AFT-NH Testimony on HB1 and HB2

From Debrah Howes, President AFT-NH

Thank you, Chairman Weyler and Members of the House Finance Committee, for taking my testimony.

My name is Debrah Howes. I am the president of the American Federation of Teachers -NH.

AFT-NH represents 3,500 teachers, paraeducators and school support staff, public service employees and higher education staff across the Granite State. We work with close to 30,000 students in public schools, all of them entitled to a robust public education, which is their constitutional right as Granite State citizens.

I am here today to express our opposition to the Governor’s budget as presented in HB 1 and HB 2. It is often said that a budget is a statement of values, yet this budget does not protect or adequately support the needs of most Granite State students, their families or local property taxpayers. Our public schools, which serve nearly 90% of students in our state, and our public universities are pathways to opportunity for our students, their chance to learn and work towards a brighter future, to the benefit of their communities and the Granite State. Rather than meet our state’s obligation to those students, this budget chooses to focus its limited revenue on helping just a few, while leaving so many behind.

The New Hampshire Constitution places such a high value on educating the children of the Granite State. In Part 2, Article 83, the NH Constitution guarantees each Granite State child the opportunity for a robust public education through public district schools and places the responsibility for paying for that education squarely on the state.

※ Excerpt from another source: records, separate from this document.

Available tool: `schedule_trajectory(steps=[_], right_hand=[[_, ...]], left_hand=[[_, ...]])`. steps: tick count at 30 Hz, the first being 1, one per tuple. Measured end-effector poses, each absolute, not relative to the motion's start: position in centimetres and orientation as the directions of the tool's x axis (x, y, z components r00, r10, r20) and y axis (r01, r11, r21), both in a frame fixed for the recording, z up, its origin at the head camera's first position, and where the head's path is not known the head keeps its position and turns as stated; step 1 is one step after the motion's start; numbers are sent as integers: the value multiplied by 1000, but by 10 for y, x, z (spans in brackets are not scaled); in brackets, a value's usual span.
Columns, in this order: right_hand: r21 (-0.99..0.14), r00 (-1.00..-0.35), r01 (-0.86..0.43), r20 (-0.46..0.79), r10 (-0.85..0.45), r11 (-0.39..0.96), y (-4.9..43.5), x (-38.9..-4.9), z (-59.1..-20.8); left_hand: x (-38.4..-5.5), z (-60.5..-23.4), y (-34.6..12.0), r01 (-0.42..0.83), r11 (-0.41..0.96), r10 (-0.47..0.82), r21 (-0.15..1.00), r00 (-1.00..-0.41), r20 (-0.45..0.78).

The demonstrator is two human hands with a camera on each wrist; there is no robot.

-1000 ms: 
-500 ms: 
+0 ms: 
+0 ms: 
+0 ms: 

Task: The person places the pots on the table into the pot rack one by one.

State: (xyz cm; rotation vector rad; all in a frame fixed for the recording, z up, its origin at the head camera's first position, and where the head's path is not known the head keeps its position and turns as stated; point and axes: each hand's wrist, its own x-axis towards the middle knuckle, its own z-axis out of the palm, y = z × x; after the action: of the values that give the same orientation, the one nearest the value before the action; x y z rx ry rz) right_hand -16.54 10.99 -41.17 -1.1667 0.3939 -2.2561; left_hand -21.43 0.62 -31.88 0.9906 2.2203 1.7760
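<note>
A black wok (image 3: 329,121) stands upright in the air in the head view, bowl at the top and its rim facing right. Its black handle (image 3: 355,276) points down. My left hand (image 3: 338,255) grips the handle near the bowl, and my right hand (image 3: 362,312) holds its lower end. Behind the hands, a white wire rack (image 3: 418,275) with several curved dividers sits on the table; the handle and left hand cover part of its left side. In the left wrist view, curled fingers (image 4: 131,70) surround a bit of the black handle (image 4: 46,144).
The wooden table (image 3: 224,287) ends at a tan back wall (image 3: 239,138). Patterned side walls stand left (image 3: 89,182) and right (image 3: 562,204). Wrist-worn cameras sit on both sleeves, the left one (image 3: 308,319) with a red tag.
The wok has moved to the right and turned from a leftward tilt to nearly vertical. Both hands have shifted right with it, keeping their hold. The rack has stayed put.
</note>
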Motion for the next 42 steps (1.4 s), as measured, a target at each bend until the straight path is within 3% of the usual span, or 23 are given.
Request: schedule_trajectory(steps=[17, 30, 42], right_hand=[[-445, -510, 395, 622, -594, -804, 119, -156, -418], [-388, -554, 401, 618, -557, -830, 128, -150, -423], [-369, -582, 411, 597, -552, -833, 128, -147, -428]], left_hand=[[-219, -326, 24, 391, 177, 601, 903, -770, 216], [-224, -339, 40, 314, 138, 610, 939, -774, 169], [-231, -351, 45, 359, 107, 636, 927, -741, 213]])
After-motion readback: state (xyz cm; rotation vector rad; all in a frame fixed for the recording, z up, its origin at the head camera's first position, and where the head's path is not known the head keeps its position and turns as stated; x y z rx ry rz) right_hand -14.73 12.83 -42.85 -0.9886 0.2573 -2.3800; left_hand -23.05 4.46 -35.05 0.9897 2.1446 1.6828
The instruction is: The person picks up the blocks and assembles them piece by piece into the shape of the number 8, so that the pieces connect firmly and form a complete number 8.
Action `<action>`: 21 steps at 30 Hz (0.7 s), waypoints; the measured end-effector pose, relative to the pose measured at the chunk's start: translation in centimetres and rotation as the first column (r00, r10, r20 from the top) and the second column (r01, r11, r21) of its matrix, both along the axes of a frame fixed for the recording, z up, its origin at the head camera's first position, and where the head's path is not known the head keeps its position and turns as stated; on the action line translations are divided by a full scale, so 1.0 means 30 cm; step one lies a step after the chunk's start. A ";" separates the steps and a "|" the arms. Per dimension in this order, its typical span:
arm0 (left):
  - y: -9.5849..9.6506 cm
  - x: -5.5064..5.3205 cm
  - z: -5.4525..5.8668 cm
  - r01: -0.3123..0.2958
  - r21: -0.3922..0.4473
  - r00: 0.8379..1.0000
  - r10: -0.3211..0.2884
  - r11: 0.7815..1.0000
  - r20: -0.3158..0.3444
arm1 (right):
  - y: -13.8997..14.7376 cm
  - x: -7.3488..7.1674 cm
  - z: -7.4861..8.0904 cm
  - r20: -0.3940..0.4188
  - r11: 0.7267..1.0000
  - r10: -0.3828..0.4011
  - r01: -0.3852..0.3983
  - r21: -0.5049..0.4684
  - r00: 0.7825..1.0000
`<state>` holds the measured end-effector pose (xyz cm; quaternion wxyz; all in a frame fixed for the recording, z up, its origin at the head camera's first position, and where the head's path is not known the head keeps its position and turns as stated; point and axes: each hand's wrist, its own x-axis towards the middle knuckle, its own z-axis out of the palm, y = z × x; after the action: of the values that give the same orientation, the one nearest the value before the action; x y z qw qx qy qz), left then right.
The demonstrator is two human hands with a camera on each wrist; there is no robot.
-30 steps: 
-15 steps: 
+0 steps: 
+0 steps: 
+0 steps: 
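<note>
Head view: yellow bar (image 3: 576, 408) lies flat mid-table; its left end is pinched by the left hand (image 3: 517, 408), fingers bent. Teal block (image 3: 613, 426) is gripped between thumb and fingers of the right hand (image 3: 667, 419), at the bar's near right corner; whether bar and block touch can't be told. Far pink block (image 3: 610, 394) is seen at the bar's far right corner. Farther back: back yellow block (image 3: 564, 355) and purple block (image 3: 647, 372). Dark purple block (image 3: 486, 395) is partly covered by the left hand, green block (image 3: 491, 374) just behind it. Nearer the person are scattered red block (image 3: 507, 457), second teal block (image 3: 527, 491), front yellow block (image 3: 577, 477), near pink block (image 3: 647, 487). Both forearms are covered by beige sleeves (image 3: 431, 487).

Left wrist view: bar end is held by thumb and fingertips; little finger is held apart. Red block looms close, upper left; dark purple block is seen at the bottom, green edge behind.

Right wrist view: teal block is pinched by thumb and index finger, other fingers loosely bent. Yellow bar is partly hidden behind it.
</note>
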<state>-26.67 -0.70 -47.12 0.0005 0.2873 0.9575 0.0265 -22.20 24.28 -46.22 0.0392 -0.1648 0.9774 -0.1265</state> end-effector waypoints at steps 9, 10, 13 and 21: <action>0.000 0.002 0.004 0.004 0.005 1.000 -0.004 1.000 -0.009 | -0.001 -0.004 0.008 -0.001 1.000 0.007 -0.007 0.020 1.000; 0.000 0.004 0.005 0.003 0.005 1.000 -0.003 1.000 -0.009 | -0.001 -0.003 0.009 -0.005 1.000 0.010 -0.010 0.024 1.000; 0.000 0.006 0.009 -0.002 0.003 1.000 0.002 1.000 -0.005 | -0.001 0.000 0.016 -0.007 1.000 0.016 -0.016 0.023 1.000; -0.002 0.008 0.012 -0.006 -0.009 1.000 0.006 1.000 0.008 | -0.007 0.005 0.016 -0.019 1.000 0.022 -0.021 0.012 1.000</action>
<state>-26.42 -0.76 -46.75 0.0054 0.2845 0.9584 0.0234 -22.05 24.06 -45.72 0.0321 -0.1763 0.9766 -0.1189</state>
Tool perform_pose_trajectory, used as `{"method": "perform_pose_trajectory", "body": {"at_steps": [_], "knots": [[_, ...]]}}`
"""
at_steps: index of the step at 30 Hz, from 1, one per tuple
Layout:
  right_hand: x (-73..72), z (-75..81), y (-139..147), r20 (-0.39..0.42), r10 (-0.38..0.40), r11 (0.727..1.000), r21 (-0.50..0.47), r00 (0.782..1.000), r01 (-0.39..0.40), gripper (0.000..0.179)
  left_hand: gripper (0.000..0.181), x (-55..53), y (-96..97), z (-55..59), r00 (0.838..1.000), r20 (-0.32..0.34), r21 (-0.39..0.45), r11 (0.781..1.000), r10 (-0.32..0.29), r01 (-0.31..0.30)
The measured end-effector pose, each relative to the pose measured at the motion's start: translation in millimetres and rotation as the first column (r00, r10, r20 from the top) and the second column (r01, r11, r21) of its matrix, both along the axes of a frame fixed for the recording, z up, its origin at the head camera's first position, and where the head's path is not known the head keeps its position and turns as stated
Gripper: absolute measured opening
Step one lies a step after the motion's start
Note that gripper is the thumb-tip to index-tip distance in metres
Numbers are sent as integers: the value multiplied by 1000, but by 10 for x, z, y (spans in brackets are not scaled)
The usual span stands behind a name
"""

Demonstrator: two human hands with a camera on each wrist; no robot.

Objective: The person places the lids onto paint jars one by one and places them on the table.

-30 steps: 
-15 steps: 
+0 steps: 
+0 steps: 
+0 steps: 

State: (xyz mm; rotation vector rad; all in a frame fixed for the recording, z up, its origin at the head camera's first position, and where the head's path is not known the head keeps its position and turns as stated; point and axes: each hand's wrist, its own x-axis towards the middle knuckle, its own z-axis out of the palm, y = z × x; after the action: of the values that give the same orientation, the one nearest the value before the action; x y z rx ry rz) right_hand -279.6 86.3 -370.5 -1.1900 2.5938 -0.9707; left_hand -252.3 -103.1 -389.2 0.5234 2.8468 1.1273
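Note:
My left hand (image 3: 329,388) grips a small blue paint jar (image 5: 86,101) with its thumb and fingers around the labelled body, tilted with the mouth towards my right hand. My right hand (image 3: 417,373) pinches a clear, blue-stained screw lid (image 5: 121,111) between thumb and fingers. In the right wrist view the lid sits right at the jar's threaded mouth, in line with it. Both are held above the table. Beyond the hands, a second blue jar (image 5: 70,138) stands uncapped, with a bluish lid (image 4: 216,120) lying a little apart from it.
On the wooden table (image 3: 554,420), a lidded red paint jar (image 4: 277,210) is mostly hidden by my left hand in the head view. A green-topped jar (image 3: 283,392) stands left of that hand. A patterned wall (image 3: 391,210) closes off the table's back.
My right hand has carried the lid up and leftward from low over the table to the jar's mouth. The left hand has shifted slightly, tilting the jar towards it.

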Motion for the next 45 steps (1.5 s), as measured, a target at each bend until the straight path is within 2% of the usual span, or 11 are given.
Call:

I use the word robust because it is clear the term “adequate” used in the constitution does not have the commonplace meaning of just barely enough, but rather an education sufficient to prepare the student for working life, further studies and full civic participation in the community after finishing school.  In fact, we saw the overwhelming support for keeping public education robust in a hearing in this very hall to pare back the subjects covered by the definition of adequate that was held last month.

Yet this budget does not significantly change the ratio of school funding, which currently relies on about 70% on local property taxes, a little over 20% on state revenue and about 9% from federal grants, at least for now. Local property taxpayers are shouldering the bulk of the burden for a state responsibility, which results in an extremely unequal opportunity for that robust public education.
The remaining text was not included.